One of the most unsettling trends I have noticed is the push
for quantity of literature to read and writing assignments to complete over
quality—all in the name of rigor. Too many teachers feel pressed to cover a
specific amount of material by the end of the year or before students encounter
it in state testing, which causes them to push through at a rate determined by
their calendars and instructional guides rather than what students are able to
handle. Students are frequently overwhelmed by this pace and move through
lessons, readings, and assignments without understanding, connecting, or
retaining, much less mastering the material or making any meaning from it. While
an increased number of assignments gives the appearance of holding students to
a high standard, this approach amounts to teaching the subject rather than the
students.
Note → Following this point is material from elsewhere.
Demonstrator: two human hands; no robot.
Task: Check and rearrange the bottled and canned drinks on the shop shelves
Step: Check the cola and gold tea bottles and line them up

Good teaching practice requires fitting the curriculum and schedule
to student needs.
Randy Bomer stresses the importance of writing as a process
in Building Adolescent Literacy in
Today’s English Classrooms. In reference to this process he states that
“Making quality things . . . is not simply a matter of having high standards;
it’s more a matter of strategically lowering one’s standards when it’s time to
make a first move, and also being able to raise them progressively across the
revision process” (Bomer 204). This approach emphasizes the importance of
scaffolding student learning by building on the previously laid foundation and
providing plenty of time and opportunity for practicing the skills taught. By
shifting the focus from speed and quantity to process and quality, teachers can
promote true rigor and purposeful learning that surpasses the ability to churn
out shallowly developed essays only good enough to meet the benchmarks on
formal assessments.
*This is an intentional misspelling and re-purposing of rigmarole/rigamarole (both correct spellings).